Serum and salivary samples were collected from 53 patients receiving intranasal esketamine (56 mg) at baseline, after 20 min (roughly corresponding to Tmax), 7 hours (corresponding to the t½ value), 24, and 72 hours. Patients were stratified according to the combined antidepressant medication.
Salivary esketamine levels were several-fold higher than the corresponding serum levels at all time points, and showed high inter-individual variability. Serum 20-min post-esketamine levels and AUC0-72 levels were significantly higher in patients on antidepressants known to inhibit different isoforms of CYP450 (paroxetine, fluoxetine, duloxetine, venlafaxine), with respect to levels detected in patients on sertraline, citalopram, escitalopram, vortioxetine. These changes in the pharmacokinetic profile of esketamine did not affect the clinical outcome of esketamine.

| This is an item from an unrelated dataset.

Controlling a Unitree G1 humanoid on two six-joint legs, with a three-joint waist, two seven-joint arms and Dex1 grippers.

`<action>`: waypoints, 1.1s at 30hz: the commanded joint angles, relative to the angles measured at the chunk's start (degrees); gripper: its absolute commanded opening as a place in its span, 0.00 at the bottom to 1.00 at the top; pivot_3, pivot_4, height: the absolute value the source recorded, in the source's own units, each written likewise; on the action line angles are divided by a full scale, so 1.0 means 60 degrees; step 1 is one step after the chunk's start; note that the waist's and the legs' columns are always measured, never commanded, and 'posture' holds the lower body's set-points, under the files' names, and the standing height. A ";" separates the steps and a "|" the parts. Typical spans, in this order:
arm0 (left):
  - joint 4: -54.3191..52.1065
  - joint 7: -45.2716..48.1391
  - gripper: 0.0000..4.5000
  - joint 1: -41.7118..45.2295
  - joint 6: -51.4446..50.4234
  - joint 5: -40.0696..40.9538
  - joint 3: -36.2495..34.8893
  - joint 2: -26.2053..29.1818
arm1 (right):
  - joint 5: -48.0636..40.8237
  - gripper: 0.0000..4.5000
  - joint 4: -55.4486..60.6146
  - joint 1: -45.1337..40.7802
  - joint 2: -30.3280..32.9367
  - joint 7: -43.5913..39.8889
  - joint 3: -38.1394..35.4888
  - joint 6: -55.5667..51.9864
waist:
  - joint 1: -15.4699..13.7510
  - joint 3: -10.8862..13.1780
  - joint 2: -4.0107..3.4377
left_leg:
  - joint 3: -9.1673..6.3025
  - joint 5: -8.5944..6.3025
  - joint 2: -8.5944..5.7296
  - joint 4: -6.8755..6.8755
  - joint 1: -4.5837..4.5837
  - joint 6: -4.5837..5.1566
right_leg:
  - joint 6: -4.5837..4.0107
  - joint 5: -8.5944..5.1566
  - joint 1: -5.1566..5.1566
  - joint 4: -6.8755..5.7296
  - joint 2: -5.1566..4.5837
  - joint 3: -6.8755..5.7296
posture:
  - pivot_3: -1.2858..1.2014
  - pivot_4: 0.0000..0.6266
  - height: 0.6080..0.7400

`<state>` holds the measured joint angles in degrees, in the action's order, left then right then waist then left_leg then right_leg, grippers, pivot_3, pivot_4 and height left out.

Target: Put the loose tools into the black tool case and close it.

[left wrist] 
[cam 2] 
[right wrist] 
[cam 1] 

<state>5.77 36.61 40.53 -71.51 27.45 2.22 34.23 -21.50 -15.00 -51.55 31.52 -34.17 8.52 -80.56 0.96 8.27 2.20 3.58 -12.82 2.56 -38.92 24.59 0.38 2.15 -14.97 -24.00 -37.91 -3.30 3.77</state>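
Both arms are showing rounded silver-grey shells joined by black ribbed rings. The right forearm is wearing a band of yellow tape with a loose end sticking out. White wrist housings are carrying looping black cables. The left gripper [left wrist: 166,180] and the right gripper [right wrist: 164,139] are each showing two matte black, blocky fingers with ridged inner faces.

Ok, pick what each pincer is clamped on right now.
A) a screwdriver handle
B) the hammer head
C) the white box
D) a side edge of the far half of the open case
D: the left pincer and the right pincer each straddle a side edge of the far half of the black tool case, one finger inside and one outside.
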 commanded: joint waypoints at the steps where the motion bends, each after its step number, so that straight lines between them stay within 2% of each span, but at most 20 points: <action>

However, changes in systolic blood pressure in response to esketamine positively correlated with serum esketamine levels, suggesting a reduction of esketamine dose in patients with cardiovascular comorbidity under treatment with paroxetine, fluoxetine, duloxetine, venlafaxine.
The CYP450-related status of co-administered antidepressants may affect esketamine levels. However, the small sample sizes of the co-administered drug subgroups and multiple prescriptions do not allow for drawing strong conclusions.